Retype the data below, every word of it, exactly.

[Data shown]
_ _ _ _
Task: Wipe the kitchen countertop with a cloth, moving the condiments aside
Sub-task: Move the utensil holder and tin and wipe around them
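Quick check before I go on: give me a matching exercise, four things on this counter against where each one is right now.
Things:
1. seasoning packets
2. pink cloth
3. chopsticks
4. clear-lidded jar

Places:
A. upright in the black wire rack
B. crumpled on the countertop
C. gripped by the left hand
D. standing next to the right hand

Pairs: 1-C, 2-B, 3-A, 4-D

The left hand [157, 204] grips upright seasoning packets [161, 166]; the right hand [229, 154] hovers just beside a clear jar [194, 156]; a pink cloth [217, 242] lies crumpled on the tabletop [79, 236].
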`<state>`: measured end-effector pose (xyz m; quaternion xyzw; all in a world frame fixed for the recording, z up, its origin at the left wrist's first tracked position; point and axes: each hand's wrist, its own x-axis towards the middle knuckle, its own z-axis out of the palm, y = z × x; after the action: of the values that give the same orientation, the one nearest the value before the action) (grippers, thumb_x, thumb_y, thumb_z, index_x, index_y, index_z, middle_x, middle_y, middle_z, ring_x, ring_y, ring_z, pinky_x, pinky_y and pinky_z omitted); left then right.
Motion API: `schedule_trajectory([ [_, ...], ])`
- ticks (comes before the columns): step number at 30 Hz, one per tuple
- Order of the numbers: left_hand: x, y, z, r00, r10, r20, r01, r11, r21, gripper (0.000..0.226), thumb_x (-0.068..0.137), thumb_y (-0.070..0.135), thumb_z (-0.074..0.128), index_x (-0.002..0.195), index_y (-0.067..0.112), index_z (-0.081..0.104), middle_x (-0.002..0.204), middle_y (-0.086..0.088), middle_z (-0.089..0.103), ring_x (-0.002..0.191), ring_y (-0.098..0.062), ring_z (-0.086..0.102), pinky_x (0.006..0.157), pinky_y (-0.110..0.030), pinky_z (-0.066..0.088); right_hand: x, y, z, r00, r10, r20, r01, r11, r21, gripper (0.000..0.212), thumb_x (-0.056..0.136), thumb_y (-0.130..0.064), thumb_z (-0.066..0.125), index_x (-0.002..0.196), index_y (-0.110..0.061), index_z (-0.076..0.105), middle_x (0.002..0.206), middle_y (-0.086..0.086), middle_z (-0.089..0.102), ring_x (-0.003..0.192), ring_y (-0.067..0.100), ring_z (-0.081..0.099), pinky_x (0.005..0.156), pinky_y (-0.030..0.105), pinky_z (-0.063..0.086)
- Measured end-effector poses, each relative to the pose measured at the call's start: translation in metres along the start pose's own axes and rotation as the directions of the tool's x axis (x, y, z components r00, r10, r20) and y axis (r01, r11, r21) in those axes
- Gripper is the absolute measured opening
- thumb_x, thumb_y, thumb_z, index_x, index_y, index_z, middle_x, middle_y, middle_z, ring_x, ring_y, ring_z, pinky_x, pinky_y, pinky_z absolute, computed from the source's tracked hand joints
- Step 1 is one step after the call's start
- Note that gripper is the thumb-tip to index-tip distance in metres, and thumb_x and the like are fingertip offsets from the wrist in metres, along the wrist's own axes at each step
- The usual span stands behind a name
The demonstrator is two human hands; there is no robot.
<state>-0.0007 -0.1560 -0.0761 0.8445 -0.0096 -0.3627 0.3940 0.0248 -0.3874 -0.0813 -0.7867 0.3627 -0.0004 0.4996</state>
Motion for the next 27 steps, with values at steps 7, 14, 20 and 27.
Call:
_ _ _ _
[Output for this task]
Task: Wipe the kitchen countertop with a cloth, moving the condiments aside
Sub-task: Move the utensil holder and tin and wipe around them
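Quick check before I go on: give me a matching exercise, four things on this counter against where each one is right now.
Things:
1. seasoning packets
2. pink cloth
3. chopsticks
4. clear-lidded jar

Places:
A. upright in the black wire rack
B. crumpled on the countertop
C. gripped by the left hand
D. standing next to the right hand

Pairs: 1-C, 2-B, 3-A, 4-D

The left hand [157, 204] grips upright seasoning packets [161, 166]; the right hand [229, 154] hovers just beside a clear jar [194, 156]; a pink cloth [217, 242] lies crumpled on the tabletop [79, 236].
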`<state>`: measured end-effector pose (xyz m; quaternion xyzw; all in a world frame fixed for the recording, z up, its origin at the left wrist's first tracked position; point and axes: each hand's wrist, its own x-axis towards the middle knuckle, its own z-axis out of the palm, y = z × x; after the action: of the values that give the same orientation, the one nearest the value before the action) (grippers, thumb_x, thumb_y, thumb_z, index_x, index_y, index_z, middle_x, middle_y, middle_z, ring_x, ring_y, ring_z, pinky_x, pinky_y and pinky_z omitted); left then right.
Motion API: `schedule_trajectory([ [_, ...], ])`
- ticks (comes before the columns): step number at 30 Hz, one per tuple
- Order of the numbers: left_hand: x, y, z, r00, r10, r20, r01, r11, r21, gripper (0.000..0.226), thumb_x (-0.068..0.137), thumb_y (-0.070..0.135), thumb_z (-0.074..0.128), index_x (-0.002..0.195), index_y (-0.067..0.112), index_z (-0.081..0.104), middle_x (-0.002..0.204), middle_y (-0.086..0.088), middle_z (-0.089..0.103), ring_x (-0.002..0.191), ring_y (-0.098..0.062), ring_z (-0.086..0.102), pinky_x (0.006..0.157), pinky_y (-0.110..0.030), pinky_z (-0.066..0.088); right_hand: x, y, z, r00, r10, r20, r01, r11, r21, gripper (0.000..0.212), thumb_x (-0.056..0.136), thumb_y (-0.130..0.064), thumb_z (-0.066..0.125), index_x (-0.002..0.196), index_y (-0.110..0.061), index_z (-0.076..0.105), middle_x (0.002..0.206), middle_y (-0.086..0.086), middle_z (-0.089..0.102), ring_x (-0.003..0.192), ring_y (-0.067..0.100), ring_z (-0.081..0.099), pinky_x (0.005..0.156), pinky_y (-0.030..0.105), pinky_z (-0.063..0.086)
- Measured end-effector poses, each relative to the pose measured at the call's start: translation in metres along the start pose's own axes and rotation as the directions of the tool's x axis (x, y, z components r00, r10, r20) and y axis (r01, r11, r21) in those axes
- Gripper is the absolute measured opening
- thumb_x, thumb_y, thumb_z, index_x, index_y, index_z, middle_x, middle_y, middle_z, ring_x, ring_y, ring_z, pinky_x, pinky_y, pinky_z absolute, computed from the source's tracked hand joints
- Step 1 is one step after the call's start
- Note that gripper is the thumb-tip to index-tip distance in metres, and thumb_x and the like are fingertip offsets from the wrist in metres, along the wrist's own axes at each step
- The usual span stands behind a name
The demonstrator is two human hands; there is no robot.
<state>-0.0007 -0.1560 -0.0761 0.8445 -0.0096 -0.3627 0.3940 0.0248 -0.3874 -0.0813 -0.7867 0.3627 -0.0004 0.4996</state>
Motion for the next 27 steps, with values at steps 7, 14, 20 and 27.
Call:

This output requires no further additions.